> **Exercise brief**
Before copying, find the line below that contains "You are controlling"; then return it and all later lines exactly, up to and including the final line, with no pictures.

> **Recorded information**

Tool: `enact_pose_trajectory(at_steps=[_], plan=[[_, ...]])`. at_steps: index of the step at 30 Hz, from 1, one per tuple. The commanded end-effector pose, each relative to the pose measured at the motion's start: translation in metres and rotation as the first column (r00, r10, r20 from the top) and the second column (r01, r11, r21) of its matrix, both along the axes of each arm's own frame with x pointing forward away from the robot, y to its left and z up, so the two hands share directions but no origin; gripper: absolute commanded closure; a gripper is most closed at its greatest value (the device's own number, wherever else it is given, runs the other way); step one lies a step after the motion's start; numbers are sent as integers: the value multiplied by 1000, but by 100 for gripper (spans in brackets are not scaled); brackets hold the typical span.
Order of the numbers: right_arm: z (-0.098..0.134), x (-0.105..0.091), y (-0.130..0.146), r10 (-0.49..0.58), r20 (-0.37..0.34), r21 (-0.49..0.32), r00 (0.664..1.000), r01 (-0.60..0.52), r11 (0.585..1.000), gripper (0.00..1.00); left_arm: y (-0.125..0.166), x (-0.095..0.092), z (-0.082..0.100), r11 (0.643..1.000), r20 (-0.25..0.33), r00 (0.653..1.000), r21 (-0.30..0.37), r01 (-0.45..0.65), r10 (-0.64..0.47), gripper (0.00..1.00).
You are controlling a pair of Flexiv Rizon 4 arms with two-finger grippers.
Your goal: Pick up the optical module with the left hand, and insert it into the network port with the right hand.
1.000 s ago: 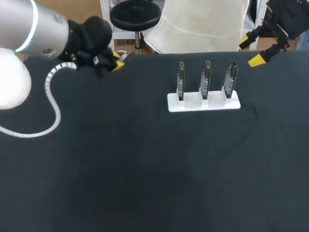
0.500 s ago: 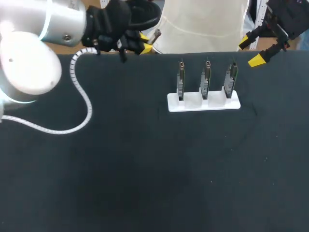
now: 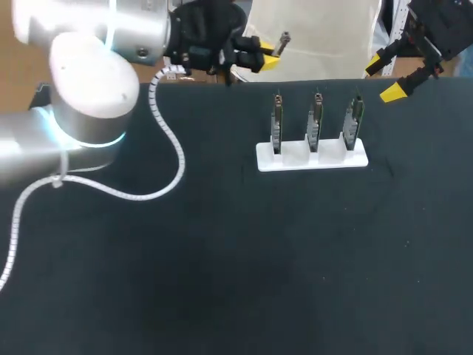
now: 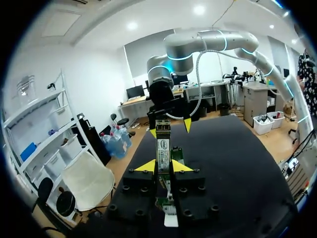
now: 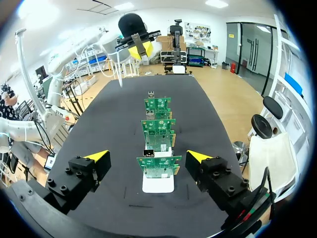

> **Expected answer**
You are controlling a pair of Flexiv Rizon 4 arms with two-finger grippers.
Your goal: Pick up the optical module with the left hand, and insert it into the network port with the right hand.
1.000 s ago: 
0.500 s ago: 
now: 
now: 
now: 

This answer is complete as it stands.